◆ WORK REQUIRED
Keep every line in which "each" occurs and drop the rest of the data.

◆ EXERCISE DATA
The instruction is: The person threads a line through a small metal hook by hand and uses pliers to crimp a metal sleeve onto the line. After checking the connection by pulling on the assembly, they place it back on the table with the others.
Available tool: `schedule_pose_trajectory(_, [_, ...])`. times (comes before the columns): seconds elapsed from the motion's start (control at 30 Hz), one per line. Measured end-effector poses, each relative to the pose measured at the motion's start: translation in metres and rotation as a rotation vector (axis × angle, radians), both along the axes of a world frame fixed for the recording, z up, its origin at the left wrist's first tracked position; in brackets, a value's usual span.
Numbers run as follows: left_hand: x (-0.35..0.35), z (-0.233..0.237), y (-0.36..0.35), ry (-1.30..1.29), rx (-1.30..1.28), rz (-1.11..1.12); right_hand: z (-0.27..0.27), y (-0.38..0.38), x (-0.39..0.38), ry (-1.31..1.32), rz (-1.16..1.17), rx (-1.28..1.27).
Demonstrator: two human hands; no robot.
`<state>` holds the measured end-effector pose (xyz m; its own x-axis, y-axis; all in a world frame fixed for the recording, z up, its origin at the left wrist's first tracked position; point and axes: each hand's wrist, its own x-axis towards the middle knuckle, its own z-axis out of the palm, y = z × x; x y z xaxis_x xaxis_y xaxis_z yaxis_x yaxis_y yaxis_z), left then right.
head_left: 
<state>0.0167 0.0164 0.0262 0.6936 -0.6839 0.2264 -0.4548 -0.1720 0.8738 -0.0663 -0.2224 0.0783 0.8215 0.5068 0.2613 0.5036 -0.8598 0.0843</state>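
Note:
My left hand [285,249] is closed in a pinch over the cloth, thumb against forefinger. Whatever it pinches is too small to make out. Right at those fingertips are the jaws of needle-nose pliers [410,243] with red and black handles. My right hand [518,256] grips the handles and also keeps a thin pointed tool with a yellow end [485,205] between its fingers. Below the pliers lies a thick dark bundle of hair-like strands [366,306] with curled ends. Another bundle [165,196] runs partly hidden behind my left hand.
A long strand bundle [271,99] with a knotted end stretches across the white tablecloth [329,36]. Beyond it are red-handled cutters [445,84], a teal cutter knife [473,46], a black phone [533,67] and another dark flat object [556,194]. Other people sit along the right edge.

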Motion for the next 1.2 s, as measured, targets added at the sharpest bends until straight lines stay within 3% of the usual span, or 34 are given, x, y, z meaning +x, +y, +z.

◆ OUTPUT FOR THIS TASK
Available tool: `schedule_pose_trajectory(_, [_, ...])`. times (comes before the columns): seconds elapsed from the motion's start (control at 30 Hz), one per line. Measured end-effector poses, each relative to the pose measured at the motion's start: translation in metres and rotation as a rotation vector (axis × angle, radians), both along the axes of a world frame fixed for the recording, z up, its origin at the left wrist's first tracked position; in brackets, a value's usual span.
`<state>` holds the measured end-effector pose (xyz m; its own x-axis, y-axis; all in a world frame fixed for the recording, z up, its origin at the left wrist's first tracked position; point and axes: each hand's wrist, its own x-axis towards the middle knuckle, its own z-axis out of the palm, y = z × x; x y z xaxis_x xaxis_y xaxis_z yaxis_x yaxis_y yaxis_z), left then right.

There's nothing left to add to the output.